» **Task to complete**
Reply only with how many lines in these entries hold the string "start".

----

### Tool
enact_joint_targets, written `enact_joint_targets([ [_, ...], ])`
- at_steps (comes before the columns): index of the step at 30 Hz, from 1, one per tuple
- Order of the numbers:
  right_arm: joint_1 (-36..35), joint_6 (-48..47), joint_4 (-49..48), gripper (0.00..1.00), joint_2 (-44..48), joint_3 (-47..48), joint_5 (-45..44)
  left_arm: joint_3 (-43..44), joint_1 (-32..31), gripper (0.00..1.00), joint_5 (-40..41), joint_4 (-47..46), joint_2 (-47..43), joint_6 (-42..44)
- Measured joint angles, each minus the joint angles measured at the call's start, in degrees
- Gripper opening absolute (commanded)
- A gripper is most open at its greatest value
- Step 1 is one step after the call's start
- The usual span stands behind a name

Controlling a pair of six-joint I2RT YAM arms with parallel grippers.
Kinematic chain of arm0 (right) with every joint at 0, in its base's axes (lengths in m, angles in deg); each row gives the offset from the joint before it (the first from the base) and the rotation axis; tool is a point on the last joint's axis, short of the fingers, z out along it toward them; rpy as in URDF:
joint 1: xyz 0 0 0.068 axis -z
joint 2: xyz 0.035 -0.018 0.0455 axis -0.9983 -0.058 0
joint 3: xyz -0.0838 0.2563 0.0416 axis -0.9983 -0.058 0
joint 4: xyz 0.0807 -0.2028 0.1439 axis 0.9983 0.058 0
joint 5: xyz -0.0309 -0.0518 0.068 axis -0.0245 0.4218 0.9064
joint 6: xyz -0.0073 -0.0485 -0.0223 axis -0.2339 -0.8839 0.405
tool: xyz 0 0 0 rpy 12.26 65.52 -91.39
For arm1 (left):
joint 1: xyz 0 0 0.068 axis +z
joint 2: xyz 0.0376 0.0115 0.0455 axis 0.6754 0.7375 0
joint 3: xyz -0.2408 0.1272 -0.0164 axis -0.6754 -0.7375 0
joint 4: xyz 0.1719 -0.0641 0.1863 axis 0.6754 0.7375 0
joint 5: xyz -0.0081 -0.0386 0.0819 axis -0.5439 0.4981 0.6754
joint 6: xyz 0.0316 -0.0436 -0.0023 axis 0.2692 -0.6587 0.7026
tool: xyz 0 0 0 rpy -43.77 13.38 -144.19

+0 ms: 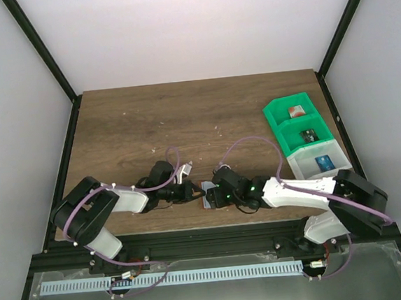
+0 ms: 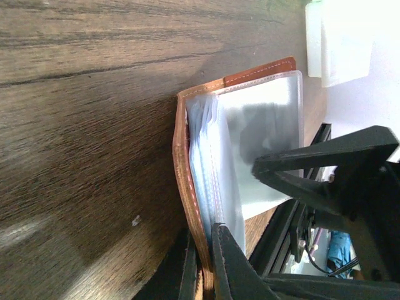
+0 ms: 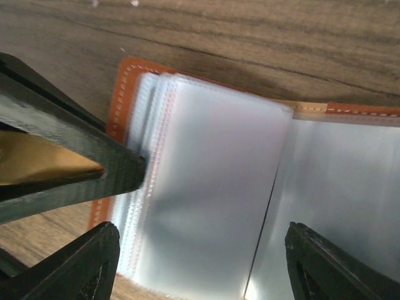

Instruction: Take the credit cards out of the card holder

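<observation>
The card holder [image 2: 187,162] lies open on the table between both grippers; it is brown leather with clear plastic sleeves [image 3: 212,187]. It is small in the top view [image 1: 205,194]. My left gripper [image 2: 205,234] is shut on the holder's leather edge. My right gripper [image 3: 201,240] is open, its fingers spread just over the sleeves. I see no card in the sleeves. In the top view three credit cards lie in bins: a reddish-and-white one [image 1: 296,111], a dark one [image 1: 310,137] and a blue one [image 1: 323,162].
Two green bins [image 1: 276,115] and a white bin [image 1: 300,161] stand in a row at the table's right side. Black frame posts run along both table sides. The arms' bases and a metal rail sit at the near edge.
</observation>
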Motion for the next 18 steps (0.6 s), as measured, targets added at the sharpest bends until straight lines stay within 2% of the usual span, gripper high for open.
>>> enact_joint_targets([
  [8,-0.3,0.0,-0.9,0.7,-3.9,0.1,0.2,0.0,-0.4,0.0,0.5,0.1,-0.3,0.0],
  [18,-0.3,0.0,-3.0,0.57,-5.3,0.1,0.2,0.0,-0.4,0.0,1.1,0.9,-0.3,0.0],
])
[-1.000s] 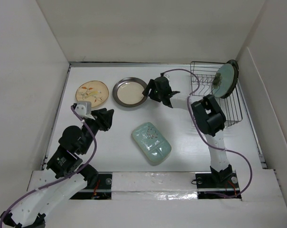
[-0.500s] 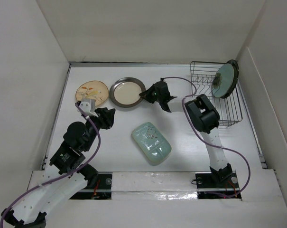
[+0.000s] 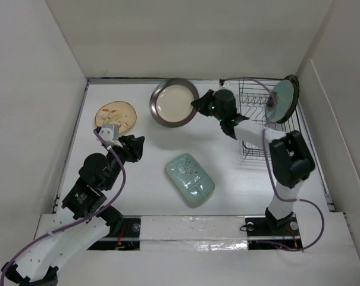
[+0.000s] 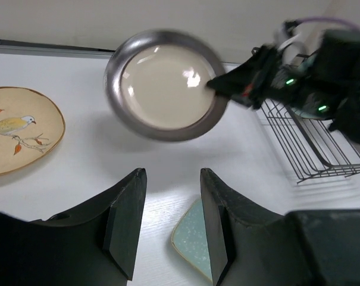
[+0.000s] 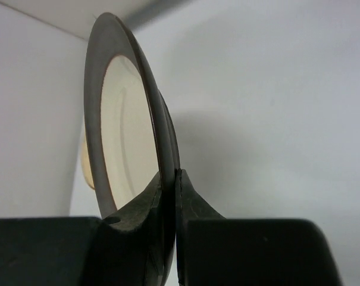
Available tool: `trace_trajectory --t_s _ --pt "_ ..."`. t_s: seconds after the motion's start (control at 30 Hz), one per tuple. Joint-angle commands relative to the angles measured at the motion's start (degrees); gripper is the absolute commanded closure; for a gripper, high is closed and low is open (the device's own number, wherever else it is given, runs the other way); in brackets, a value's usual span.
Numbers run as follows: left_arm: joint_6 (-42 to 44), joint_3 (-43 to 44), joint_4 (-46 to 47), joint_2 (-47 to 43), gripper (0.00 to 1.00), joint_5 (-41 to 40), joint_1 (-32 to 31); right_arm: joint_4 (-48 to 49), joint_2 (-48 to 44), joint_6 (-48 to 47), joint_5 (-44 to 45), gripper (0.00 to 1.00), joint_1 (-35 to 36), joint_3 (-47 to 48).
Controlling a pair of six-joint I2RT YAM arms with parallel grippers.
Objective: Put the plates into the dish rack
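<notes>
Grey-rimmed plate [image 3: 174, 102] in right hand [image 3: 198, 105]

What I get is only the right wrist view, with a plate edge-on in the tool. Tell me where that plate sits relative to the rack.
Observer: The cream plate with grey rim hangs above the table, left of the dish rack, not over it.
Operator: Report what is in the rack.
Observer: One teal floral plate, standing on edge at its far right corner.
Operator: Give me the left tool.
Observer: The left tool is open and empty, near the tan bird plate.
</notes>
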Motion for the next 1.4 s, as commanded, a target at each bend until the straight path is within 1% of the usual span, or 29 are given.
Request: trace_trajectory --t_s 0.0,0.03,0.07,0.1,0.13,0.17,0.2,0.23,0.3,0.33,0.4,0.43,0.53,0.63,0.73,0.9,1.0,1.23,1.37 --pt "0.49 0.02 2.75 -1.11 0.62 0.68 0.25 10.79 -16.76 -8.13 3.15 1.0 -7.39 -0.67" --pt "0.49 0.02 2.66 -1.29 0.62 1.11 0.25 7.48 -18.96 -12.85 3.41 1.0 -9.24 -1.2" --pt "0.4 0.11 2.49 -1.46 0.62 1.64 0.25 5.01 -22.72 -15.25 4.29 1.0 -12.83 -1.38" --pt "0.4 0.11 2.75 -1.64 0.61 2.34 0.25 2.63 -24.58 -17.97 6.12 1.0 -14.43 -1.21" --pt "0.4 0.19 2.92 -2.08 0.61 3.48 0.25 -2.09 -26.34 -24.09 7.62 1.0 -15.75 -1.04" --pt "0.4 0.28 3.27 -2.17 0.61 3.75 0.25 -3.88 -29.49 -27.19 10.16 1.0 -16.81 -0.95" --pt "0.4 0.2 3.36 -2.34 0.61 3.93 0.25 -5.2 -30.83 -30.7 15.67 1.0 -18.12 -0.42" --pt "0.31 0.2 3.28 -2.61 0.61 4.45 0.25 -8.08 -31.89 -37.09 17.72 1.0 -18.74 0.19" --pt "0.23 0.2 3.1 -3.05 0.61 4.98 0.25 -10.56 -33.56 -43.19 22.63 1.0 -20.06 1.59" --pt "0.22 0.2 3.27 -3.74 0.61 5.33 0.25 -14.31 -33.74 -46.79 24.4 1.0 -20.07 3.87" --pt "0.22 0.11 3.8 -4.28 0.61 5.08 0.25 -16.37 -34.27 -48.83 29.93 1.0 -20.6 5.46" --pt "0.22 0.02 3.63 -4.28 0.61 5.16 0.25 -16.81 -34.1 -50.06 29.61 1.0 -22.86 6.34" --pt "0.05 0.19 3.19 -4.89 0.61 6.3 0.25 -17.96 -31.91 -51.64 28.73 1.0 -26.29 8.02" --pt "-0.13 -0.07 3.36 -6.29 0.6 6.04 0.25 -16.38 -30.23 -55.16 27.16 1.0 -28.41 8.02" --pt "-0.13 -0.16 3.36 -7.61 0.6 6.48 0.25 -17.51 -27.6 -55.7 25.31 1.0 -31.58 9.33" --pt "-0.21 -0.16 3.36 -8.06 0.6 6.65 0.25 -16.2 -27.24 -58.33 25.74 1.0 -31.58 8.72" --pt "-0.21 -0.24 3.71 -8.67 0.6 6.92 0.25 -16.11 -27.41 -59.47 27.49 1.0 -31.58 8.72" --pt "-0.3 -0.42 3.8 -9.11 0.6 7.1 0.25 -13.92 -26.8 -65.18 33.03 1.0 -29.13 9.6" --pt "-0.3 -0.42 3.63 -9.46 0.6 7.18 0.25 -13.74 -25.49 -67.04 33.91 1.0 -28.6 10.04"
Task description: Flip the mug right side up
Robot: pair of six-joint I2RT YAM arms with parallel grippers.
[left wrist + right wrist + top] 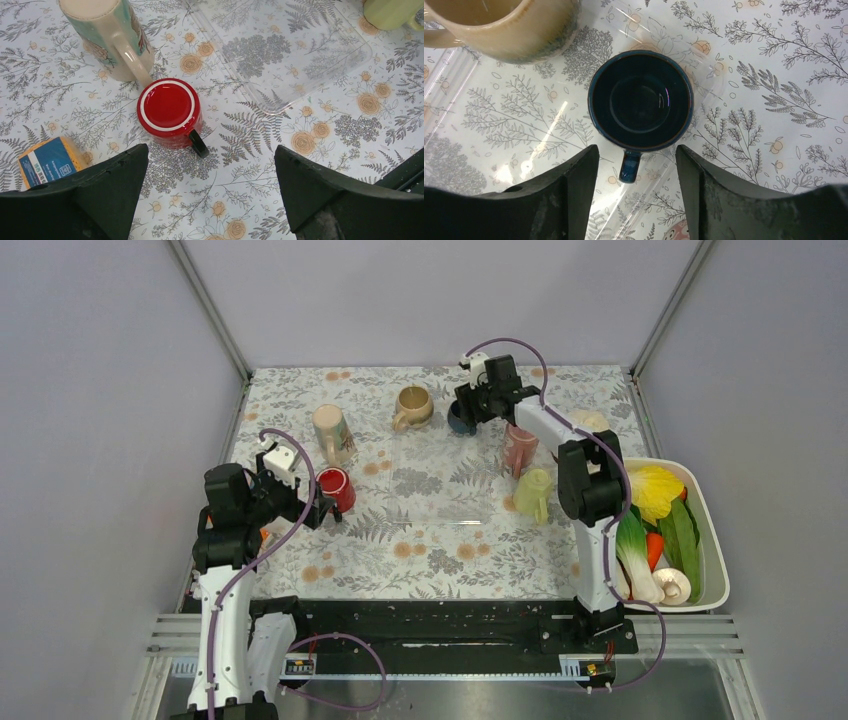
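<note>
**Blue mug [640,100] upright near the far edge of the table [430,562]; right pincer [636,150] parted beside its handle, gripping nothing.**
Left pincer [211,149] gapes wide, empty, above an upside-down red mug [169,112] near the left edge.

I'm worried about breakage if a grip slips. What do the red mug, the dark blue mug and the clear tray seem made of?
The red mug: probably glazed ceramic, glossy, with a white foot ring. The dark blue mug: likely glazed ceramic too, sharp glints inside. The clear tray: apparently thin transparent plastic; the tablecloth print shows through, glare along its rim.
</note>
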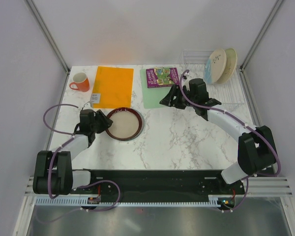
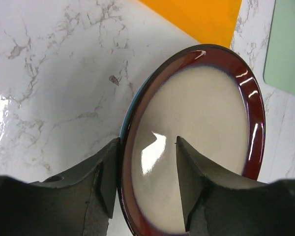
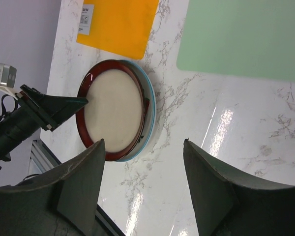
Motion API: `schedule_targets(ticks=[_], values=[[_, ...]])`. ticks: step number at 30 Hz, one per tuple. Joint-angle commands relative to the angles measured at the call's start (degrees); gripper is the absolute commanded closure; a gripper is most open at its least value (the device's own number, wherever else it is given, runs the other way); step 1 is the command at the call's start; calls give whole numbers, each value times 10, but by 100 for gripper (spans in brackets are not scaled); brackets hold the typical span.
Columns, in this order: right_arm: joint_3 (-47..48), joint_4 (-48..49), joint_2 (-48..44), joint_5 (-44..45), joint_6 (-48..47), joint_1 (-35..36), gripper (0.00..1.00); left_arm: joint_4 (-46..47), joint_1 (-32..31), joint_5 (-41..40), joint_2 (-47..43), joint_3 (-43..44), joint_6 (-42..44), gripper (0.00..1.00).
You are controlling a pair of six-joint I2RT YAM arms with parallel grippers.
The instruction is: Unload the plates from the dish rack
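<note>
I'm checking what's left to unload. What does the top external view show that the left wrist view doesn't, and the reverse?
Only top external: the dish rack with the leaf-sprig plate and beige plate standing in it, the orange mug, the book, the right arm. Only left wrist: the left fingers straddling the maroon-rimmed plate at its rim, a blue edge beneath it. Both: that plate, the orange mat, the green mat, the marble table.
</note>
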Motion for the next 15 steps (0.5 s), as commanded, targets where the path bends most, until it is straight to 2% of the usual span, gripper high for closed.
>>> schedule_targets(ticks=[1, 2, 7, 11, 12, 15], values=[[47, -36, -10, 52, -47, -4, 28, -27, -4, 31, -30, 12, -10, 30], [54, -59, -13, 67, -56, -5, 28, -37, -4, 20, -35, 20, -7, 2], [116, -137, -26, 183, -128, -6, 26, -153, -8, -39, -32, 70, 19, 0], [169, -199, -29, 334, -175, -12, 20, -181, -9, -82, -75, 75, 5, 0], [201, -209, -24, 413, -186, -13, 18, -190, -9, -84, -100, 78, 4, 0], [262, -219, 4, 534, -238, -30, 14, -202, -10, -76, -144, 95, 4, 0]])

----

» **Response area**
4